I Walk Through the Valley

I Walk Through the Valley PDF Author: Bruce C. Zorns
Publisher:
ISBN:
Category : Biography & Autobiography
Languages : en
Pages : 242

Book Description
Greetings...you will report to the local board, said the letter to the 31-year-old father and husband, drafting him into the Army in 1944. There followed boot camp and bitter combat in Europe. Wounded, the author spent three days suffering on a frozen battlefield before being captured, hospitalized and then incarcerated by the Germans. Liberation, healing and reunion with loved ones took a long, long time.

A Time to Kill

A Time to Kill PDF Author: Denny Roy
Publisher:
ISBN:
Category : History
Languages : en
Pages : 296

Book Description


The Warriors

The Warriors PDF Author: Jesse Glenn Gray
Publisher: U of Nebraska Press
ISBN: 9780803270763
Category : History
Languages : en
Pages : 276

Book Description
J. Glenn Gray entered the army in May 1941, having been drafted on the same day he achieved his doctorate in philosophy from Columbia University. Over a decade after his discharge in 1945, Gray began to reread his war journals and letters in an attempt to find meaning in his wartime experiences.

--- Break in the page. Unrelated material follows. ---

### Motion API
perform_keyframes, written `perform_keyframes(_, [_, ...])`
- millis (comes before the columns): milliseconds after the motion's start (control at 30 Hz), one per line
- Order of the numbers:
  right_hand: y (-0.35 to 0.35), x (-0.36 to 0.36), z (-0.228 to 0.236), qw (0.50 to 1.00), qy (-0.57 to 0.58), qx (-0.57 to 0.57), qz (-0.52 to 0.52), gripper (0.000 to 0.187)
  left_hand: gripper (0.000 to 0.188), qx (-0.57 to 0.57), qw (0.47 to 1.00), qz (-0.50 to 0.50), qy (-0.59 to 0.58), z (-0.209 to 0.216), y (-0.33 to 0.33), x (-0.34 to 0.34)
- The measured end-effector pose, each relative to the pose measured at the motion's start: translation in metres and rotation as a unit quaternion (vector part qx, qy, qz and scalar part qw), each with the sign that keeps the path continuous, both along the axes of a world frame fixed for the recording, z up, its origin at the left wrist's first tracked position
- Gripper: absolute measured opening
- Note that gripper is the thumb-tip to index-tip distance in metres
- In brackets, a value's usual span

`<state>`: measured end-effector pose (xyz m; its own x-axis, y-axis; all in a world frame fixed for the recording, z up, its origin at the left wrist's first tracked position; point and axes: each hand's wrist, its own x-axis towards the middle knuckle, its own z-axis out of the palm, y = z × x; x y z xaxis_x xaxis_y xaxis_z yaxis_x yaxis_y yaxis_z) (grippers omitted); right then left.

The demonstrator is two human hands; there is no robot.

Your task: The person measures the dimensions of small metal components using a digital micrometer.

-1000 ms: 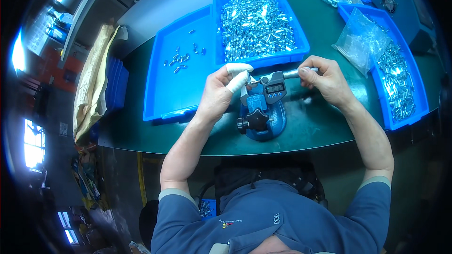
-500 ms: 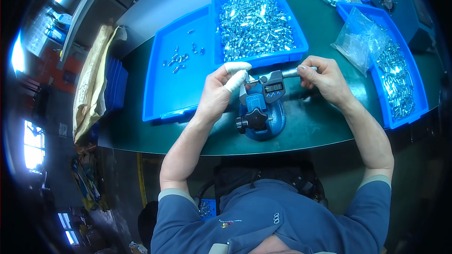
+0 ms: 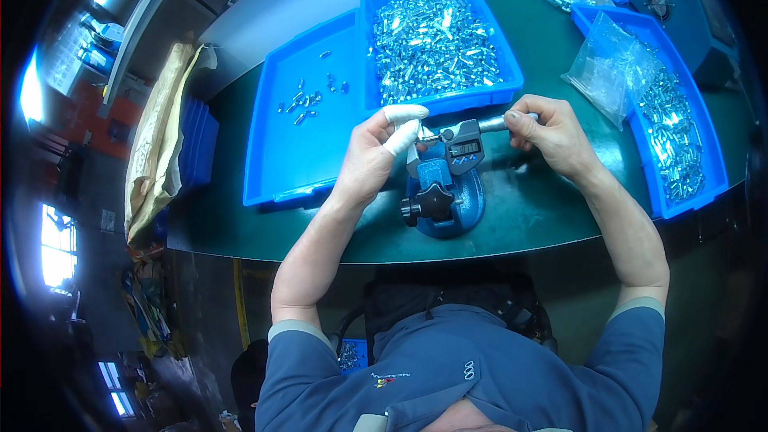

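Observation:
A digital micrometer (image 3: 463, 149) with a small display is clamped in a blue stand (image 3: 452, 212) with a black knob (image 3: 436, 202). My left hand (image 3: 373, 148), white covers on its thumb and forefinger, pinches at the left end of the micrometer's measuring gap. Whatever sits between those fingertips is mostly hidden by them. My right hand (image 3: 552, 132) is closed round the micrometer's thimble (image 3: 494, 123), thumb and fingers gripping its outer end. Just behind the micrometer stands a blue tray (image 3: 448, 102) heaped with small shiny metal cylinders (image 3: 436, 44).
Left of it, a shallower blue tray (image 3: 276, 140) holds several loose metal pieces (image 3: 302, 100). At the right lies another blue tray (image 3: 652, 168) of metal parts, a clear plastic bag (image 3: 612, 64) over its edge. The green tabletop (image 3: 528, 220) ends in front of me.
Both hands keep their places on the micrometer, with scarcely any shift. The trays and parts stay where they were.

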<state>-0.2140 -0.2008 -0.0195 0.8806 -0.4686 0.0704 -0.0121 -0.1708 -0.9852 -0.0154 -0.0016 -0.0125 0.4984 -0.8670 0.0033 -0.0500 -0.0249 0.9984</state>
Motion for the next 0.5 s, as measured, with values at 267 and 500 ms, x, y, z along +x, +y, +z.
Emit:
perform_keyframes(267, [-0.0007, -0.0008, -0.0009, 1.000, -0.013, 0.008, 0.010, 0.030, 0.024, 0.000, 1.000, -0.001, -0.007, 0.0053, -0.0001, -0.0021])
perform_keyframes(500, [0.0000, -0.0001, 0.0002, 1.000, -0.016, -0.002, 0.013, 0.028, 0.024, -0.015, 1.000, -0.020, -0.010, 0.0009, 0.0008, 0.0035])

The result is a philosophical meditation on what warfare does to us and why soldiers act as they do.

Not to Reason Why

Not to Reason Why PDF Author: Glenn W. Fisher
Publisher: Xlibris Corporation
ISBN: 1462819028
Category : History
Languages : en
Pages : 327

Book Description
On December 7, 1941, Glenn W. Fisher was a high school boy working in a drugstore three blocks from Mark Twains boyhood home. This book describes his journey to and from a muddy German beet field where green American troops with inoperable rifles attacked one of Hitlers best SS Panzer Divisions. Along the way the author visited five countries, received a year of engineering training, had his first romance, and lost the sight of one eye in a training accident.